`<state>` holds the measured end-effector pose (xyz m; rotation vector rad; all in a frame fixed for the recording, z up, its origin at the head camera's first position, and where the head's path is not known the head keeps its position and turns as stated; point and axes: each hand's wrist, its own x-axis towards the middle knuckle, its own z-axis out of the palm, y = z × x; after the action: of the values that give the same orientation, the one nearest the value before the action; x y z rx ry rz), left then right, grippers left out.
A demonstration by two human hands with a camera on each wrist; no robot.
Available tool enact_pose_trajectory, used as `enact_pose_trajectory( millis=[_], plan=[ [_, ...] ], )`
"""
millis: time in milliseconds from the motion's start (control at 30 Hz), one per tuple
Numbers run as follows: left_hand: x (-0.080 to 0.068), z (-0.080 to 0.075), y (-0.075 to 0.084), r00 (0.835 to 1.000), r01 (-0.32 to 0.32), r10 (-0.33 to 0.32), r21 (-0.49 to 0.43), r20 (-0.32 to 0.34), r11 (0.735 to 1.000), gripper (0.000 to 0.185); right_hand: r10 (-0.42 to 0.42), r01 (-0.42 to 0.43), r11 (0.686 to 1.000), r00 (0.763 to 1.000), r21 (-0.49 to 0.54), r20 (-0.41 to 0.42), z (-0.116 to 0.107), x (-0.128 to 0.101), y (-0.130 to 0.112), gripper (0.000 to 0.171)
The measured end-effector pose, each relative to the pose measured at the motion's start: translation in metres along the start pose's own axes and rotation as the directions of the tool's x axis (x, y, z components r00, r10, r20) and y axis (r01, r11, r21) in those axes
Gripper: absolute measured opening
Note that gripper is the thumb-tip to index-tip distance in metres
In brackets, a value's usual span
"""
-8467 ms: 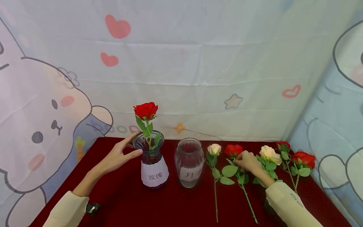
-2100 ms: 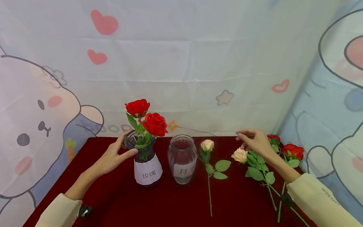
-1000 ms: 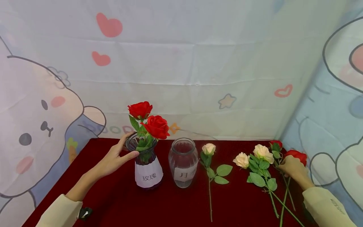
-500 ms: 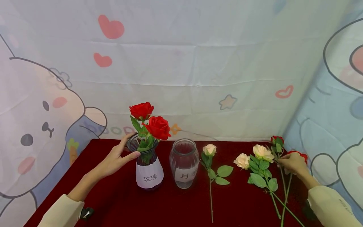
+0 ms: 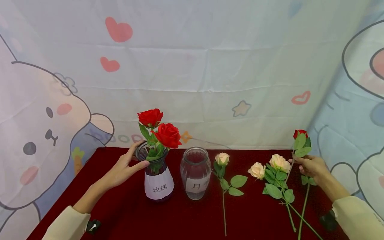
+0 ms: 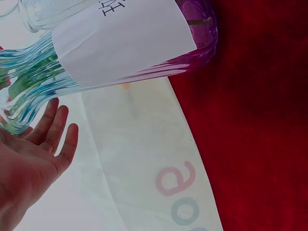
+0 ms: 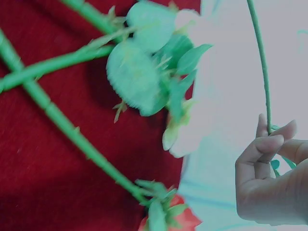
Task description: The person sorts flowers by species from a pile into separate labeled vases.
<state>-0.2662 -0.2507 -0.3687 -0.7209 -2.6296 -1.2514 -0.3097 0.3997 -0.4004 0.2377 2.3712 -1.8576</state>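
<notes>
Fingertips of the right hand pinch the thin green stem of a small red rose, which stands lifted at the right of the head view, its bud above the hand and its stem slanting down toward the lower middle. In the right wrist view the stem runs up from between thumb and forefinger toward the top edge.

Left of centre, the left hand rests against the neck of the purple vase with thumb and fingers straight, spread to either side of the rim. The left wrist view shows the open palm beside the ribbed glass. Two red roses stand in that vase, which wears a white paper label.

Just right of it stands a clear glass jar, also labelled. On the red tablecloth lie a single cream rose and, further right, two cream roses on leafy stems, just left of the right hand. Behind hangs a cartoon-printed curtain.
</notes>
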Motion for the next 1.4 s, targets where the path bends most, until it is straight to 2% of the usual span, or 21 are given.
enact_pose_trajectory(
  millis=[100, 167, 200, 233, 367, 633, 733, 867, 1000, 1100, 1267, 1400],
  plan=[
    [0.0, 0.0, 0.0, 1.0, 0.004, -0.004, -0.004, 0.0, 1.0, 0.071, -0.025, 0.019, 0.991, 0.999, 0.13, 0.045, 0.004, -0.004, -0.01, 0.039],
    [0.0, 0.001, 0.001, 1.0, 0.004, -0.004, -0.006, -0.001, 1.0, 0.072, -0.047, 0.027, 0.973, 0.996, 0.231, 0.079, 0.007, -0.006, -0.018, 0.028],
    [0.0, 0.001, 0.001, 1.0, 0.005, -0.005, -0.008, -0.002, 1.0, 0.071, -0.059, 0.032, 0.963, 0.994, 0.268, 0.093, 0.009, -0.008, -0.021, 0.028],
    [0.0, 0.001, 0.0, 1.0, 0.003, -0.003, -0.006, -0.003, 1.0, 0.071, -0.068, 0.032, 0.949, 0.992, 0.315, 0.105, 0.011, -0.009, -0.025, 0.033],
    [0.0, 0.002, -0.001, 1.0, -0.002, 0.002, -0.003, -0.004, 1.0, 0.071, -0.094, 0.015, 0.883, 0.985, 0.47, 0.146, 0.02, -0.015, -0.039, 0.016],
    [0.001, 0.004, 0.0, 1.0, 0.001, -0.001, -0.016, -0.001, 1.0, 0.072, -0.189, -0.011, 0.759, 0.953, 0.651, 0.236, 0.037, -0.029, -0.059, 0.027],
    [0.002, 0.002, 0.001, 1.0, -0.011, 0.011, -0.006, -0.006, 1.0, 0.071, -0.215, -0.023, 0.73, 0.941, 0.683, 0.261, 0.047, -0.035, -0.066, 0.028],
    [0.001, -0.001, 0.002, 1.0, -0.017, 0.017, 0.006, -0.015, 1.0, 0.07, -0.229, -0.025, 0.725, 0.934, 0.688, 0.275, 0.066, -0.042, -0.079, 0.029],
    [0.001, -0.002, 0.001, 1.0, -0.015, 0.015, 0.005, -0.01, 1.0, 0.071, -0.281, 0.038, 0.727, 0.928, 0.686, 0.246, 0.088, -0.051, -0.091, 0.028],
    [0.001, -0.002, 0.001, 1.0, -0.01, 0.01, -0.004, -0.008, 1.0, 0.071, -0.331, 0.101, 0.716, 0.921, 0.69, 0.208, 0.105, -0.055, -0.099, 0.024],
    [0.0, 0.0, 0.001, 1.0, -0.004, 0.004, -0.009, -0.01, 1.0, 0.072, -0.363, 0.13, 0.706, 0.911, 0.697, 0.198, 0.138, -0.064, -0.112, 0.019],
    [-0.002, 0.002, -0.001, 1.0, 0.011, -0.011, -0.012, -0.007, 1.0, 0.072, -0.386, 0.142, 0.703, 0.899, 0.697, 0.206, 0.165, -0.069, -0.123, 0.022]
  ],
)
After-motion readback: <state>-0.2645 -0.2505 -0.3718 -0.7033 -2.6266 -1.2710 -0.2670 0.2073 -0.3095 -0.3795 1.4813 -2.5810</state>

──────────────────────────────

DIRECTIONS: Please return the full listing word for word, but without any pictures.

OUTPUT:
`<state>` holds the measured end-effector pose (xyz m; rotation vector rad; all in a frame fixed for the recording, z up, its origin at the head camera's first position, and where the head's path is not known the head keeps its position and turns as stated; point and axes: each hand's wrist, its own x-axis towards the middle knuckle, its own z-axis out of the palm, y = z × x; after the action: of the values that give the same orientation, the one nearest the value before the action; x y z rx ry rz), left then right, grippers left out.
A demonstration by two human hands with a camera on each wrist; no robot.
Available tool enact_pose_trajectory, used as `enact_pose_trajectory( millis=[_], plan=[ [_, ...] ], )`
"""
millis: time in milliseconds from the motion's start (control at 30 Hz), one per tuple
Numbers run as follows: left_hand: x (-0.080 to 0.068), z (-0.080 to 0.075), y (-0.075 to 0.084), r00 (0.835 to 1.000), r01 (-0.32 to 0.32), r10 (-0.33 to 0.32), r21 (-0.49 to 0.43), r20 (-0.32 to 0.34), r11 (0.735 to 1.000), gripper (0.000 to 0.185); right_hand: r10 (-0.42 to 0.42), r01 (-0.42 to 0.43), r11 (0.686 to 1.000), r00 (0.763 to 1.000), r21 (-0.49 to 0.54), r20 (-0.41 to 0.42), z (-0.116 to 0.107), x (-0.128 to 0.101), y (-0.130 to 0.112), gripper (0.000 to 0.171)
The measured end-effector pose, each relative to the pose measured at the motion's start: translation in metres along the start pose's own axes and rotation as the directions of the tool's x axis (x, y, z components r00, r10, r20) and y axis (r01, r11, r21) in those axes
Gripper: absolute measured opening
Note that gripper is the thumb-tip to index-tip distance in metres
In brackets, a value's usual span
"""
-8467 ms: 
-2100 ms: 
-1000 ms: 
-500 ms: 
+0 ms: 
+0 ms: 
+0 ms: 
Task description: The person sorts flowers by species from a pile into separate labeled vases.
<state>-0.2662 -0.2507 -0.3687 -0.7209 -2.6296 -1.2514 -0.3097 0.3997 -0.4004 0.2377 2.3712 -1.8576</state>
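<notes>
Fingertips of the right hand pinch the thin green stem of a small red rose, which stands lifted at the right of the head view, its bud above the hand and its stem slanting down toward the lower middle. In the right wrist view the stem runs up from between thumb and forefinger toward the top edge.

Left of centre, the left hand rests against the neck of the purple vase with thumb and fingers straight, spread to either side of the rim. The left wrist view shows the open palm beside the ribbed glass. Two red roses stand in that vase, which wears a white paper label.

Just right of it stands a clear glass jar, also labelled. On the red tablecloth lie a single cream rose and, further right, two cream roses on leafy stems, just left of the right hand. Behind hangs a cartoon-printed curtain.
</notes>
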Motion for the next 1.4 s, targets where the path bends most, until it is straight to 2% of the usual span, or 21 are given.
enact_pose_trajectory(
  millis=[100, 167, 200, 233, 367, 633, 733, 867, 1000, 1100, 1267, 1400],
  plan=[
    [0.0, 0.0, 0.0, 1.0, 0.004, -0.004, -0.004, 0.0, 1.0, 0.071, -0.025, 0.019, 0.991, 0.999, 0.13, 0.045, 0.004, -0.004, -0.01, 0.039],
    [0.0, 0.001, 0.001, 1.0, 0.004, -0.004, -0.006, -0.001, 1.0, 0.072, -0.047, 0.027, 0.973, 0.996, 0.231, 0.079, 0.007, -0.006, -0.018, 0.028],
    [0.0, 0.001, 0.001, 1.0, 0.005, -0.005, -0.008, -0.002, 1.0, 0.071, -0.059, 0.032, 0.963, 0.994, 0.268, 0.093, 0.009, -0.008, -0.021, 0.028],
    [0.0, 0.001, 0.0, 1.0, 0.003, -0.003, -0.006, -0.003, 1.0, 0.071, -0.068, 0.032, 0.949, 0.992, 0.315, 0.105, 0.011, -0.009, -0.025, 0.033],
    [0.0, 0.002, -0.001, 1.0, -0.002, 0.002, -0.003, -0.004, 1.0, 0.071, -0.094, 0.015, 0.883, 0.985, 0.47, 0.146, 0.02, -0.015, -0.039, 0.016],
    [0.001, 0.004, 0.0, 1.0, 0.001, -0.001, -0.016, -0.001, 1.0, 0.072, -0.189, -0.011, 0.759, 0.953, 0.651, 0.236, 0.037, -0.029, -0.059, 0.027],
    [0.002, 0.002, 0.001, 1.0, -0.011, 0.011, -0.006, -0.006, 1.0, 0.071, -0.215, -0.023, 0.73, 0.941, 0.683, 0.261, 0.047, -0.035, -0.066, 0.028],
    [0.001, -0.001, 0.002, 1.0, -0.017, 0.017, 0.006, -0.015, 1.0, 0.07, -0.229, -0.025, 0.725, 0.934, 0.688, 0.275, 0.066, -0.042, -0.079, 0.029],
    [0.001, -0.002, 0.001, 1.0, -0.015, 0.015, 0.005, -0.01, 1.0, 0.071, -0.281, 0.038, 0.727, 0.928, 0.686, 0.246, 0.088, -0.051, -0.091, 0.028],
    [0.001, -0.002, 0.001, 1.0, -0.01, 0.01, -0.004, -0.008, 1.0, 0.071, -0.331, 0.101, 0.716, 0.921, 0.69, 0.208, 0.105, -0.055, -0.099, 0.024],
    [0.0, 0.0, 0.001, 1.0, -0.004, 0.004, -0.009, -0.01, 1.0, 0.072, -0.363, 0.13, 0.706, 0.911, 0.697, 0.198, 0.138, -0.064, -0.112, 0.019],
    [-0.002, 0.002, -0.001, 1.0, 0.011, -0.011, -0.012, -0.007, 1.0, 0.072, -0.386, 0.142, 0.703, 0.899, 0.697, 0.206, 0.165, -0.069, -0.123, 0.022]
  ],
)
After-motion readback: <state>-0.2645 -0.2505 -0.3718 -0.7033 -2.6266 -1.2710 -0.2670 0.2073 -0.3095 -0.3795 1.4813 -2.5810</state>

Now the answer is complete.